**Exercise directions:**
Go through the following data and transcribe exactly the stretch of lines from the one holding "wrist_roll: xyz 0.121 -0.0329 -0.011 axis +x" to the one holding "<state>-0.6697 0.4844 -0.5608", both included.

════════════════════

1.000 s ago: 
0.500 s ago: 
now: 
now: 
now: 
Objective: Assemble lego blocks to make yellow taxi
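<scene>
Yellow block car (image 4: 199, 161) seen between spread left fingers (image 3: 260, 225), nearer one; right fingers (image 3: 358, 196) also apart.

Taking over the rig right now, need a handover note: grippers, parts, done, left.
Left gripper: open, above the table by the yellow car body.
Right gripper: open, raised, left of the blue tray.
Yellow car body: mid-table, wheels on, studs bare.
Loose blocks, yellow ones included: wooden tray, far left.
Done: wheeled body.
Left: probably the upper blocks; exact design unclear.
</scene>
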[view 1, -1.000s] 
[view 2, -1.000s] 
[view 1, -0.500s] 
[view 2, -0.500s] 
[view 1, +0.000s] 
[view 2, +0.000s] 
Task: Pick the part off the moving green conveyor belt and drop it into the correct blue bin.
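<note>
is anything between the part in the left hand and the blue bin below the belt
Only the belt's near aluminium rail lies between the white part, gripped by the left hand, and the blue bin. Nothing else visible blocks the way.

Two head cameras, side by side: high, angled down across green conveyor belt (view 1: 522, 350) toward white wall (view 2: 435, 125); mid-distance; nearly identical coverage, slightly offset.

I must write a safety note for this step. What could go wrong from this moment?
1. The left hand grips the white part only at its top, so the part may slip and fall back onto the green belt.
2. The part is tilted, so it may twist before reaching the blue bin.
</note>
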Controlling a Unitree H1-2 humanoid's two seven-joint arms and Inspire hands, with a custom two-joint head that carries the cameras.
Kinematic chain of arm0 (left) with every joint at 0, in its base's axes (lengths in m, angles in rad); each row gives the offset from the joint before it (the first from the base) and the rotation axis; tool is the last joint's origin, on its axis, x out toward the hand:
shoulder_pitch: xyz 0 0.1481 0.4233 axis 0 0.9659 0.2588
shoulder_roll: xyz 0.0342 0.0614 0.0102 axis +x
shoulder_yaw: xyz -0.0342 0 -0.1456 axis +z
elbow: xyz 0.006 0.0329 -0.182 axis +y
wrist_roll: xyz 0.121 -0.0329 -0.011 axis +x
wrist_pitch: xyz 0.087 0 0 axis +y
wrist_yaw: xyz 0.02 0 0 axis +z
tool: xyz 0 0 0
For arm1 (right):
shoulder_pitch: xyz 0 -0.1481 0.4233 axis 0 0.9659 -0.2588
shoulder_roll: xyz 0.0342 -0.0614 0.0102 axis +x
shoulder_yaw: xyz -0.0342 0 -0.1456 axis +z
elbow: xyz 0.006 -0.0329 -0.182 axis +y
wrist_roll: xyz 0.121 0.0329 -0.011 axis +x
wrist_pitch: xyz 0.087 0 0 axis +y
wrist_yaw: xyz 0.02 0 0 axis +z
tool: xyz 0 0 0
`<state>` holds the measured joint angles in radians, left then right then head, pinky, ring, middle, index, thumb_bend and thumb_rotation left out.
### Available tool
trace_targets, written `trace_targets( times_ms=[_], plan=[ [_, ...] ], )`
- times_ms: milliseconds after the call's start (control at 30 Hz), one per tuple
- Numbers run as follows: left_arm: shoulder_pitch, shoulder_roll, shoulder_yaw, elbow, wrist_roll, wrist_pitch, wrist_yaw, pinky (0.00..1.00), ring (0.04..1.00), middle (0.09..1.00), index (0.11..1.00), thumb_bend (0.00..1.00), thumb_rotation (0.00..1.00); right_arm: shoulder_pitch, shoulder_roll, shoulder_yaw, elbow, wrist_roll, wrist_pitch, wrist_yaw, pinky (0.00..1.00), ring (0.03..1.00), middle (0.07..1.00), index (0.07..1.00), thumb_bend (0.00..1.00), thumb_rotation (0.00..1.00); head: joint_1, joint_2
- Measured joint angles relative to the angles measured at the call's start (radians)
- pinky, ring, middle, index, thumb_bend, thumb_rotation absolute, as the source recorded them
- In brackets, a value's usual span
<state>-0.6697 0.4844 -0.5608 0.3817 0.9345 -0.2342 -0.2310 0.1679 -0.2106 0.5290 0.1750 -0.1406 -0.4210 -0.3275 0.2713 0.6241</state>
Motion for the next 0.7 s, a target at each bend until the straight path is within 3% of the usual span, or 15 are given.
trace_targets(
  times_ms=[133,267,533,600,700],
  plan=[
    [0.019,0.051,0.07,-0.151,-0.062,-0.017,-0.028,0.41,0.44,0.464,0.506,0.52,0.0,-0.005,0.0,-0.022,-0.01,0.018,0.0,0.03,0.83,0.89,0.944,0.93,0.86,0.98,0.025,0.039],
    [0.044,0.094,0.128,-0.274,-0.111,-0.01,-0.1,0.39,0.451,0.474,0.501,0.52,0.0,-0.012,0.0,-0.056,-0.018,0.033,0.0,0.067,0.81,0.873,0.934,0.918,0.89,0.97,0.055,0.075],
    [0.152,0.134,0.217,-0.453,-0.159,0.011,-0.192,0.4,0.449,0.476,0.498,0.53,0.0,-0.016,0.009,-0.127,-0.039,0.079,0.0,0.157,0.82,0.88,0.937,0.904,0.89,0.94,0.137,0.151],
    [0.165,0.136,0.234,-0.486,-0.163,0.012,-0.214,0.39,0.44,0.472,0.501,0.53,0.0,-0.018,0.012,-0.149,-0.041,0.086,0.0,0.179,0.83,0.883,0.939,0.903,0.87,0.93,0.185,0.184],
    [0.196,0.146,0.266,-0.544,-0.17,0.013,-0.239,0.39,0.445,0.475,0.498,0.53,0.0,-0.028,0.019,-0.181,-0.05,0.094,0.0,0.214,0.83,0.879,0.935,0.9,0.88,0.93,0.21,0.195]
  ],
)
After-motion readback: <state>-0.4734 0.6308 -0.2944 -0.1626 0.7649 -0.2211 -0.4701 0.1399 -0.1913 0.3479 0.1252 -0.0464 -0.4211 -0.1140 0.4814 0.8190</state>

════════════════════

**Result below:**
wrist_roll: xyz 0.121 -0.0329 -0.011 axis +x
wrist_pitch: xyz 0.087 0 0 axis +y
wrist_yaw: xyz 0.02 0 0 axis +z
tool: xyz 0 0 0
For arm1 (right):
shoulder_pitch: xyz 0 -0.1481 0.4233 axis 0 0.9659 -0.2588
shoulder_roll: xyz 0.0342 -0.0614 0.0102 axis +x
shoulder_yaw: xyz -0.0342 0 -0.1456 axis +z
elbow: xyz 0.006 -0.0329 -0.182 axis +y
wrist_roll: xyz 0.121 0.0329 -0.011 axis +x
wrist_pitch: xyz 0.087 0 0 axis +y
wrist_yaw: xyz 0.02 0 0 axis +z
tool: xyz 0 0 0
`<state>` holds the measured joint angles in radians, left then right then head, pinky, ring, middle, index, thumb_bend and thumb_rotation left out.
### Available tool
trace_targets, written `trace_targets( times_ms=[_], plan=[ [_, ...] ], )`
- times_ms: milliseconds after the call's start (control at 30 Hz), one per tuple
- Numbers run as follows: left_arm: shoulder_pitch, shoulder_roll, shoulder_yaw, elbow, wrist_roll, wrist_pitch, wrist_yaw, pinky (0.00..1.00), ring (0.04..1.00), middle (0.09..1.00), index (0.11..1.00), thumb_bend (0.00..1.00), thumb_rotation (0.00..1.00); right_arm: shoulder_pitch, shoulder_roll, shoulder_yaw, elbow, wrist_roll, wrist_pitch, wrist_yaw, pinky (0.00..1.00), ring (0.03..1.00), middle (0.07..1.00), index (0.07..1.00), thumb_bend (0.00..1.00), thumb_rotation (0.00..1.00); head: joint_1, joint_2
- Measured joint angles relative to the angles measured at the call's start (radians)
- pinky, ring, middle, index, thumb_bend, thumb_rotation absolute, as the source recorded them
- In brackets, a value's usual span
<state>-0.6697 0.4844 -0.5608 0.3817 0.9345 -0.2342 -0.2310 0.1679 -0.2106 0.5290 0.1750 -0.1406 -0.4210 -0.3275 0.2713 0.6241</state>

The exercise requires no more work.